Among the participants, 4,385 had been diagnosed with mild cognitive impairment, 2,764 had a prior Alzheimer’s disease diagnosis, 1,244 had a diagnosis of vascular dementia, 259 were diagnosed with Lewy body dementia, and 229 had a diagnosis of frontotemporal dementia.

Rates of new cases of COVID-19 infection, measured by cases per person-day, in the vaccinated population were examined and stratified by age, gender and race. Separate analyzes were done for dementia subtypes and non-dementia.

Kaplan-Meier analysis was performed to estimate the probability of hospitalizations. Comparison of outcomes between patients with versus without breakthroughs were made using Cox proportional hazards model.

Results showed that, among fully vaccinated patients with dementia, the overall risk of COVID-19 breakthrough infections ranged from 8.6% to 12.4%. Patients with dementia were at increased risk for breakthrough infections compared with patients without dementia, with the highest odds for patients with Lewy body dementia (adjusted OR, 3.06; 95% CI, 1.45-6.66), followed by vascular dementia (aOR, 1.99; 95% CI, 1.42-2.80), AD (aOR, 1.53; 95% CI 1.22-1.92), and mild cognitive impairment (aOR, 1.78; 95% CI 1.51-2.11).

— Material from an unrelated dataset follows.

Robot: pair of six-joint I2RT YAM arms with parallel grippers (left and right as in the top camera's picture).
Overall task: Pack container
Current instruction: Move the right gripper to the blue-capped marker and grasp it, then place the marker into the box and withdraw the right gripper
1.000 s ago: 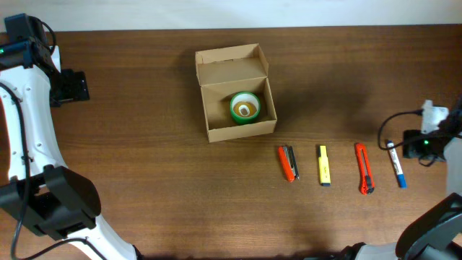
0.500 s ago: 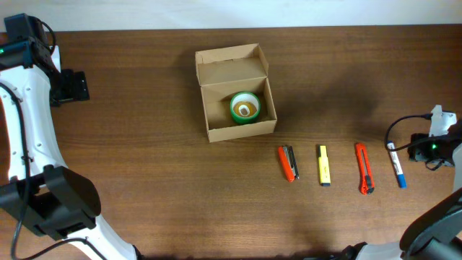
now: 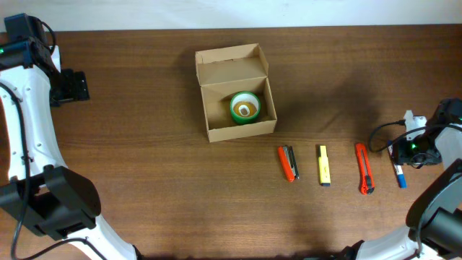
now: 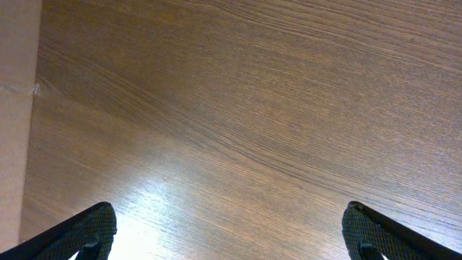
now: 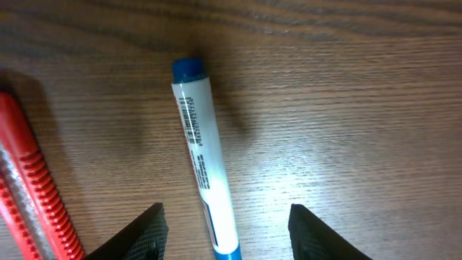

Data additionally revealed the incidence rate of breakthrough infections among fully vaccinated patients with dementia increased since December 2020 and accelerated after May 2021. The overall risk for hospitalization after breakthrough infections in patients with dementia was 39.5% for AD, 46.2% for vascular dementia, and 30.4% for mild cognitive impairment.

“Future studies are warranted, including continuing to evaluate breakthrough infections in vaccinated patients with dementia, especially with the emergence of different virus variants,” Wang and colleagues wrote.